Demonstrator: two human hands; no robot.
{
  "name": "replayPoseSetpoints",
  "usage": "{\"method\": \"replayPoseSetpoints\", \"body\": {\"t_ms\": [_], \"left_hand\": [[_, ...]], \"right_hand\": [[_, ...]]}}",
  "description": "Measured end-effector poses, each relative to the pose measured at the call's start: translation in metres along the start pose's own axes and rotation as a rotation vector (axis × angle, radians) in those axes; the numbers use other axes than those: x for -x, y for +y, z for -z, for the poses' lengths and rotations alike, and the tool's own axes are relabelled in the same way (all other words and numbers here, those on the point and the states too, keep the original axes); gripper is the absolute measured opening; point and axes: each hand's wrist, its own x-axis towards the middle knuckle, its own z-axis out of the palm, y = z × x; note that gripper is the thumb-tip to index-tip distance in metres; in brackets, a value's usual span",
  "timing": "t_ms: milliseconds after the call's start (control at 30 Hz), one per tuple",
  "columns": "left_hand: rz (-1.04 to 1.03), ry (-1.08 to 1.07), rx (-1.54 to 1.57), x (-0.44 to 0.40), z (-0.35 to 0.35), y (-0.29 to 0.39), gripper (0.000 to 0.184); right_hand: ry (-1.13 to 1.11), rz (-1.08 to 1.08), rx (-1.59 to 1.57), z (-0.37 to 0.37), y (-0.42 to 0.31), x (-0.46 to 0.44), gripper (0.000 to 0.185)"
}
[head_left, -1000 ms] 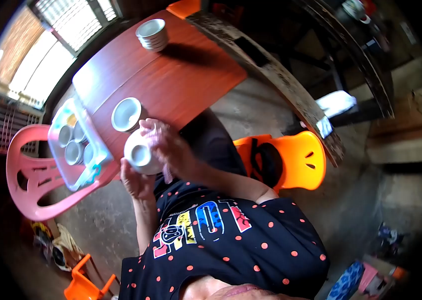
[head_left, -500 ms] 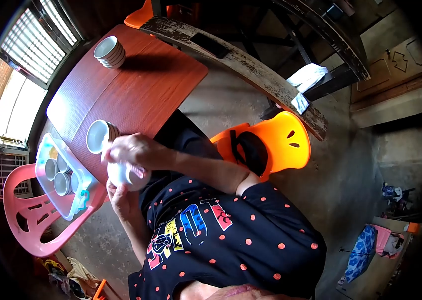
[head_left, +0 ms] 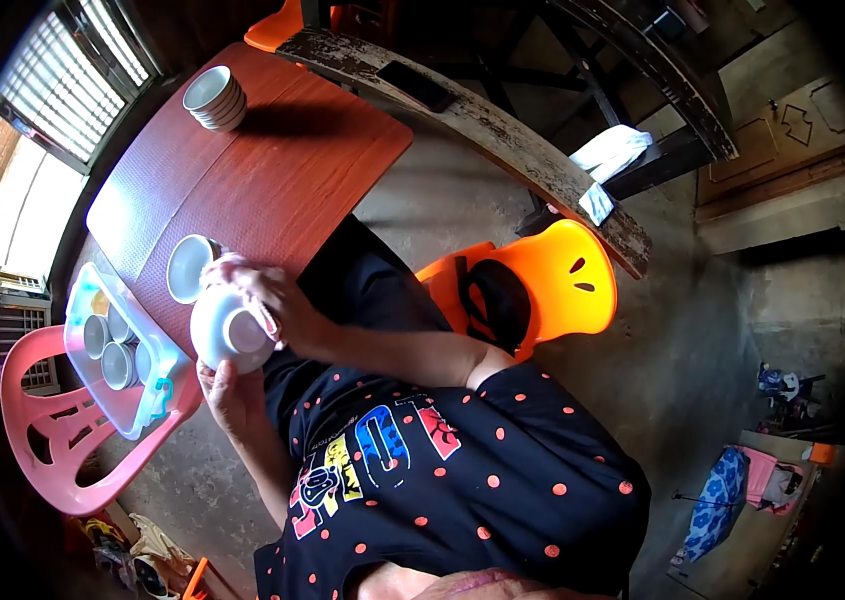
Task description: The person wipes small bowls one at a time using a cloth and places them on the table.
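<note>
A white bowl (head_left: pixel 218 335) is held tilted over the table's near edge, its round foot facing up toward me. Gripping it from below is my left hand (head_left: pixel 233 395), thumb against the outside. My right hand (head_left: pixel 288 308) is closed on a pale pink-and-white cloth (head_left: pixel 235 272), pressed to the bowl's far side; part of the cloth is hidden by the fingers. Just beyond, a small stack of white bowls (head_left: pixel 190 268) stands on the brown table (head_left: pixel 293 190), partly covered by the cloth and hand.
Another bowl stack (head_left: pixel 213 100) is at the table's far end. A clear plastic tub (head_left: pixel 148 400) with several bowls rests on a pink chair (head_left: pixel 28 400) to the left. An orange chair (head_left: pixel 583 275) holds a black bag. A worn wooden bench (head_left: pixel 503 145) lies beyond.
The bowl has turned and shifted slightly left, showing more of its outside and foot. My right hand and the cloth have moved from in front of the bowl to its far side.
</note>
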Motion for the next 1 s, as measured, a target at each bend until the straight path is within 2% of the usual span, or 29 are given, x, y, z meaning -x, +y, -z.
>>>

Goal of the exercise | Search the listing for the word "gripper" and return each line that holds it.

Result |
  "description": "Measured end-effector poses, each relative to the pose measured at the call's start: translation in metres along the start pose's own axes and rotation as a rotation vector (axis × angle, radians) in those axes; the numbers use other axes than those: x for -x, y for +y, z for -z, for the poses' lengths and rotations alike, and the tool's own axes are relabelled in the same way (all other words and numbers here, those on the point and the states too, keep the original axes); gripper is the absolute measured opening; point and axes: each hand's wrist, its own x-axis towards the middle knuckle, its own z-axis out of the palm, y = z × x; note that gripper is the thumb-tip to index-tip distance in metres; in brackets, a value's usual span",
  "columns": "left_hand: rz (-1.04 to 1.03), ry (-1.08 to 1.07), rx (-1.54 to 1.57), x (-0.44 to 0.40), z (-0.35 to 0.35), y (-0.29 to 0.39), gripper (0.000 to 0.184); right_hand: ry (-1.13 to 1.11), rz (-1.08 to 1.08), rx (-1.59 to 1.57), z (-0.37 to 0.37), y (-0.42 to 0.31), x (-0.46 to 0.44), gripper (0.000 to 0.185)"

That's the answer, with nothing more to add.